Five months after uploading Chapter 1, the third chapter of my South Pacific history series has gone up on the site. Called “Pulled Into the Modern World,” it covers the history of the region from 1781 to 1914 A.D. Now that the Pacific Ocean has been mapped out, we see merchants and hunters come into the region to make a profit, and missionaries convert most of the native population to Christianity. After them came the diplomats and armed forces of Europe and and the United States, to carve up the Pacific into colonies, the way the colonial powers had already partitioned Africa and much of Asia a few years earlier. In the case of Australia, New Zealand and Hawaii, this also was a time when white immigrants colonized the land, and eventually displaced the natives. Finally at the end of this period, we see Australia and New Zealand become independent members of the British Commonwealth, the first step toward the creation of independent nations elsewhere in this region.

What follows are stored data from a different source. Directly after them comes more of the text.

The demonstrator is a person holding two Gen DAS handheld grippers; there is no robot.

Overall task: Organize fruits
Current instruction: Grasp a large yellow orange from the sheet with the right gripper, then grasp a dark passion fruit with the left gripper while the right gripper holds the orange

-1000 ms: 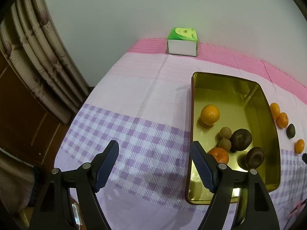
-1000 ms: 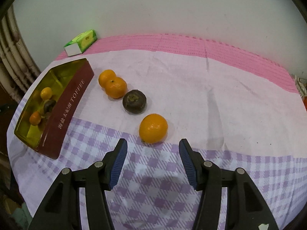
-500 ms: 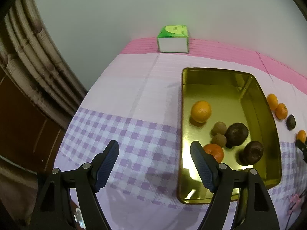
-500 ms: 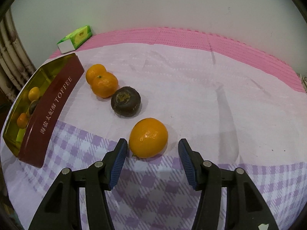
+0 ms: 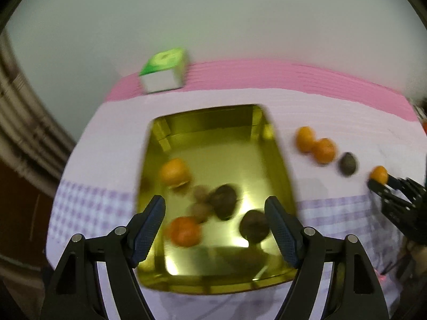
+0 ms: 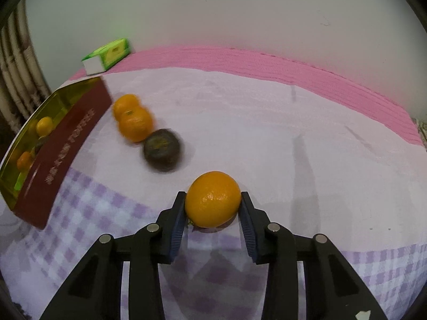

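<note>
Grasp step: right gripper (image 6: 213,206) jaws just closed onto round orange fruit (image 6: 213,199) on table. Left gripper (image 5: 214,229) jaws wide, empty, above gold tin tray (image 5: 213,144). Next, likely: lift, carry to tray.

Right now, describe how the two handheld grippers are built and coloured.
Both look alike: the left gripper and the right gripper have matte black angular frames with open cut-outs, round silver pivot pins, and two fingers faced with dark blue cross-hatched pads. No cables, markings or sleeves show clearly.
</note>
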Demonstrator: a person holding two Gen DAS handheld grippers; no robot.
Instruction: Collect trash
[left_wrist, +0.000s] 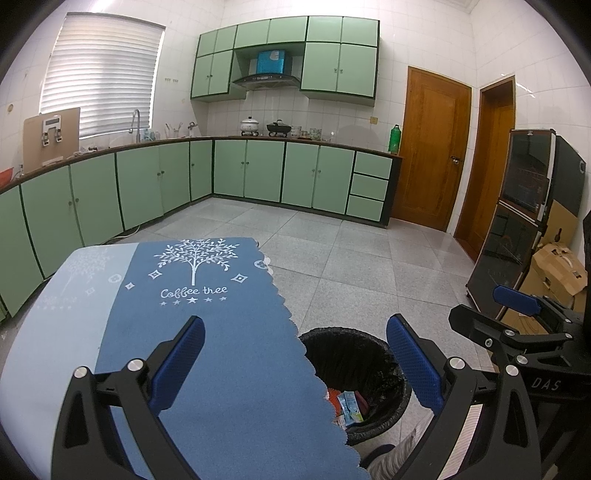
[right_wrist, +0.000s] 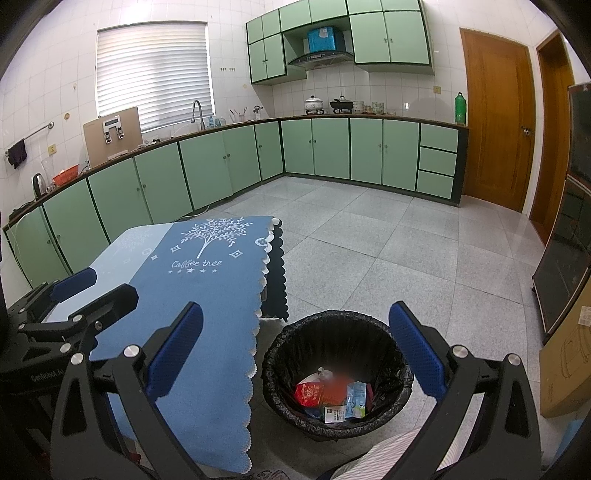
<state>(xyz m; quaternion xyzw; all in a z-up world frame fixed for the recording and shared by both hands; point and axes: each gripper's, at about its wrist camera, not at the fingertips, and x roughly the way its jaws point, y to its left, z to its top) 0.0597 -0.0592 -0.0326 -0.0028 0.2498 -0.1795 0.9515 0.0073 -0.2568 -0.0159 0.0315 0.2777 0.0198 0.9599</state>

I must admit that once I threw in what I found from my research, this chapter grew to be much larger than I expected. I didn’t realize until I got into the writing, how many stories needed to be told about the exploration of the Australian outback, or how long the Maori resisted the white invasion of New Zealand. While this chapter isn’t as long as some of the chapters I wrote in the past few years, for North and South America, it is certainly longer than the first two chapters in the South Pacific series. Those chapters I uploaded in one piece, while I divided Chapter 3 into four parts to make it easier to manage. Therefore you now have the full story of how the Pacific islands, which had been isolated for most of history, became fully connected to the world community; except for a few spots like New Guinea, they won’t be primitive backwaters when I write about them in the twentieth and twenty-first centuries.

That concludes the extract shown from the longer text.